French.xinhuanet.com | Publié le 2019-01-16 à 11:41

PARIS, 15 janvier (Xinhua) -- Dans un récent entretien avec Xinhua, le politologue français du Centre de recherches politiques de Sciences Po (Cevipof) Luc Rouban explique que le mouvement des "gilets jaunes" qui perturbe la France depuis près de deux mois n'est pas seulement social mais d'une nature politique. "Il reflète la crise aiguë que traverse la démocratie française", souligne ce directeur de recherche au Centre national de la recherche scientifique (CNRS).

"Le mouvement des 'gilets jaunes' est d'abord un mouvement qui s'inscrit dans la durée. Mais surtout, ce n'est pas une crise sociale habituelle aux dimensions corporatistes catégorielles avec des revendications ciblées", relève le politologue. "Aux enjeux de justice sociale et de justice fiscale s'ajoutent de nombreux enjeux politiques complexes", poursuit-t-il.

"La révolte des 'gilets jaunes' a fait l'objet de nombreux commentaires mettant en évidence la fracture territoriale qui opposerait les centres urbains aux espaces ruraux désertés par les services publics. Mais les 'gilets jaunes' expriment également dans leurs revendications une demande de démocratie horizontale et une défiance profonde à l'égard des institutions républicaines comme de la démocratie représentative", souligne M. Rouban.

Selon lui, le malaise démocratique a franchi une étape supplémentaire. "Le mouvement des 'gilets jaunes' reflète la crise aiguë que traverse la démocratie française", estime-t-il. "Il exprime des critiques de fond à l'égard de la démocratie participative, de son opacité, de son inefficacité, de son manque de mobilité... dans un contexte où le populisme a progressé considérablement dans l'espace politique français", ajoute-t-il.

Les résultats du baromètre annuel de la confiance du Cevipof publié vendredi dernier en témoignent, argumente M. Rouban.

D'après ce baromètre, seuls 9% des sondés déclarent avoir confiance dans la classe politique.
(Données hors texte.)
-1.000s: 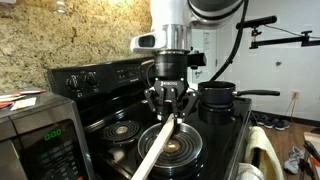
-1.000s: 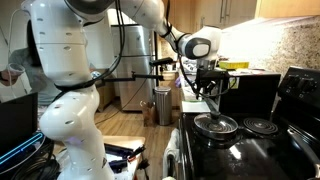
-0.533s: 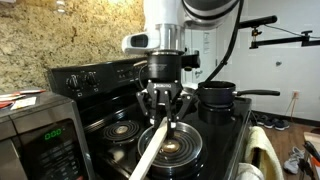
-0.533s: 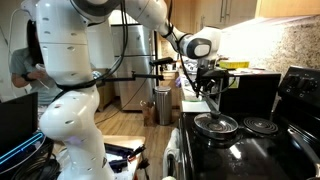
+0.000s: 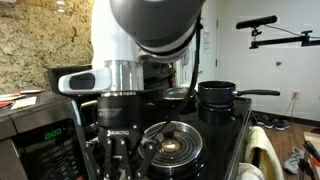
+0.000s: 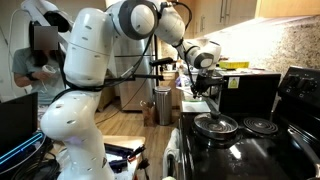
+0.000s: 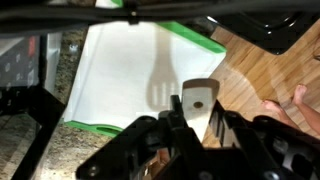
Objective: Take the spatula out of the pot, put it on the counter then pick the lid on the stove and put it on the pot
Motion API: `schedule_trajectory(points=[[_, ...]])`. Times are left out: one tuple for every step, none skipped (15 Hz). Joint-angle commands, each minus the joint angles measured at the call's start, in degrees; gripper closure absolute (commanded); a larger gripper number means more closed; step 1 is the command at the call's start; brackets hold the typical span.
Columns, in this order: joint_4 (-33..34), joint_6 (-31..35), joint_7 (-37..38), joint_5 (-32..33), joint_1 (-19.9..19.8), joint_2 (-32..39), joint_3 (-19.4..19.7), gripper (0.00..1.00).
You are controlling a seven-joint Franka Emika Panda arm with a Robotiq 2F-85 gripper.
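1. Half a second ago the claw hung over the front burner. Now the claw [image 5: 120, 152] has swung off the stove [image 5: 95, 80] and sits low beside the microwave [image 5: 35, 130].
2. In the wrist view it is clenched on the spatula [image 7: 200, 97], whose pale head hangs over a white, green-edged cutting board [image 7: 115, 70] on the granite surface [image 7: 75, 145] and throws a shadow there.
3. The pot [image 5: 217, 98], at the stove's far side, no longer holds the spatula.
4. Likely next: lower and let go. The lid [image 5: 172, 146] lies untouched on the front burner.
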State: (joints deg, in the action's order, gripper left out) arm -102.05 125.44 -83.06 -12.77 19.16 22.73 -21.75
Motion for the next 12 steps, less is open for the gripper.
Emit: schedule_trajectory(points=[[6.65,-5.18,0.11,-0.80,-0.36,5.98,-2.00,0.93],[7.77,-6.69,2.42,0.39,0.39,7.03,-1.49,0.93],[8.76,-7.85,3.39,0.05,0.54,8.01,-1.61,0.93],[9.24,-7.73,4.09,0.01,0.76,8.74,-1.50,0.93],[9.41,-6.88,4.05,-0.65,0.62,9.30,-1.72,0.93],[7.35,-6.17,2.52,0.19,0.15,7.84,-1.73,0.71],[7.84,-6.17,2.82,0.20,0.22,8.48,-1.77,0.71],[8.21,-6.17,2.91,0.20,0.23,8.94,-1.81,0.71],[8.43,-6.18,2.93,0.21,0.23,9.18,-1.81,0.71],[8.18,-7.01,5.54,0.57,0.65,8.86,-1.12,0.93],[7.98,-7.07,7.32,0.54,0.90,8.74,-0.86,0.93],[7.82,-7.48,9.42,0.65,1.16,8.67,-0.61,0.93]])
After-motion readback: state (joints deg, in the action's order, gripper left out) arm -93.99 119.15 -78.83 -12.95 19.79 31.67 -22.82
La méfiance (37%) et le dégoût (32%) sont les deux premiers sentiments que leur inspireraient leurs élus. Seuls 2% d'entre eux expriment du respect à l'égard des politiques.

D'autre part, quelque 70% des sondés considèrent que la démocratie ne fonctionne pas très bien ou pas bien du tout, alors qu'ils étaient moins de la moitié (48%) à le penser en décembre 2009 lors du lancement de cette étude du Cevipof.

"Le mouvement met en cause directement non seulement le régime en tant que tel de la Ve République, mais aussi la personne même du président, qui est un peu considéré comme le responsable de tous les problèmes du pays", souligne le politologue. "Depuis les revendications initiales sur le pouvoir d'achat, on note une évolution d'un type quelque peu révolutionnaire qui rappelle de grands moments de l'histoire de la France", ajoute-t-il.

"Comme en 1789, la révolte contre les élites a un très fort ancrage local. D'autre part, comme lors des émeutes ouvrières de juin 1848, s'exprime une forme de lutte des classes", considère M. Rouban.

"Le soutien aux 'gilets jaunes' est d'ailleurs très fracturé : très fort au sein des classes populaires et d'une majeure partie des classes moyennes alors qu'il suscite l'hostilité des élites", relève-t-il.

Interrogé sur le "grand débat national" lancé par le président Emmanuel Macron pour répondre à la crise des 'gilets jaunes', M. Rouban se déclare sceptique. "D'une part, cette consultation est très encadrée par le gouvernement. On sait d'ores et déjà très bien qu'un certain nombre de points abordés n'entraîneront aucun changement dans la politique du gouvernement, qui ne va pas céder sur réformes libérales. Le gouvernement ne veut pas refondre complètement le système fiscal", juge-t-il.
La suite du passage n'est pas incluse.